Task statement:
Go through the listing below and return each line that includes "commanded".

──────── Data segment

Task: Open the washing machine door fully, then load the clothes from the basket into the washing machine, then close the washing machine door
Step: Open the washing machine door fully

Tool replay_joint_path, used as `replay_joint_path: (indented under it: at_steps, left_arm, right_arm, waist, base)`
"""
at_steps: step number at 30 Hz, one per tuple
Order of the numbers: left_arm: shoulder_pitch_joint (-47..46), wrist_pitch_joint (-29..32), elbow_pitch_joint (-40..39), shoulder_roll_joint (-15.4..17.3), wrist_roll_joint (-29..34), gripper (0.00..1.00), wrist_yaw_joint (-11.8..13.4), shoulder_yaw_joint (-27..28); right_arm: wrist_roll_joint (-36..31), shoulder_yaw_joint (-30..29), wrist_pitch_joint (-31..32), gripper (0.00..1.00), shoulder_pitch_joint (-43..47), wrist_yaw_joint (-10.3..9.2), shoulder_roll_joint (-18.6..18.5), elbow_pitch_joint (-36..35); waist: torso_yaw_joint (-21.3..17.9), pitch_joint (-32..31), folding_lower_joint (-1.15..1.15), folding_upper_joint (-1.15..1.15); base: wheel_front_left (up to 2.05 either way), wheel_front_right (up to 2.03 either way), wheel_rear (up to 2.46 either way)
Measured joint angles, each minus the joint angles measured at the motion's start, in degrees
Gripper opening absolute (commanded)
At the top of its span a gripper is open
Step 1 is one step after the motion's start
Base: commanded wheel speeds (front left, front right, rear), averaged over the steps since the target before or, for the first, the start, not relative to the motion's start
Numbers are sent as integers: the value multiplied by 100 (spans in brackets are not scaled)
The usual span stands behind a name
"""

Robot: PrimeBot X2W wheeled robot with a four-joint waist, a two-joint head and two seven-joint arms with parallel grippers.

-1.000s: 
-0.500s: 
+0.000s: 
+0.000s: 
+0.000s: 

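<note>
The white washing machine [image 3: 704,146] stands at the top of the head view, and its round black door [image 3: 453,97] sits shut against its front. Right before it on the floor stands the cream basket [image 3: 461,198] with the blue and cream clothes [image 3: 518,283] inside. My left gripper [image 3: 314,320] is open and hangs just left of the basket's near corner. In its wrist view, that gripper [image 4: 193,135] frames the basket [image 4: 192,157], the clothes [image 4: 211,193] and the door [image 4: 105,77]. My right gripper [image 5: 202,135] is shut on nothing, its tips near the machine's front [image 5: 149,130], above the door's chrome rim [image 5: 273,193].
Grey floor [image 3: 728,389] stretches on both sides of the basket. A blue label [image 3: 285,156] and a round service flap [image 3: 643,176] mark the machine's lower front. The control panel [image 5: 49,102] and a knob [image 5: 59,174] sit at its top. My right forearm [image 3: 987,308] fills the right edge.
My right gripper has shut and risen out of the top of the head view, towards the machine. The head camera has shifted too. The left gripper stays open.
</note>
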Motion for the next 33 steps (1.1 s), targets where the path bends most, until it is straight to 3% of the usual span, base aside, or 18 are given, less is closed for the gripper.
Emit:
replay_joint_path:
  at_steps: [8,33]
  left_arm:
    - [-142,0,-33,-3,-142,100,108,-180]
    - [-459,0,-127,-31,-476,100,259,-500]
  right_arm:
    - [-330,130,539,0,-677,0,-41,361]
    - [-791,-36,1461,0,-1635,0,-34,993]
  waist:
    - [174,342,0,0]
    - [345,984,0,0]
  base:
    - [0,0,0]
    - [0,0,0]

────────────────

Output of the task:
Gripper opening absolute (commanded)
Base: commanded wheel speeds (front left, front right, rear), averaged over the steps since the target before or, for the first, the start, not relative to the motion's start

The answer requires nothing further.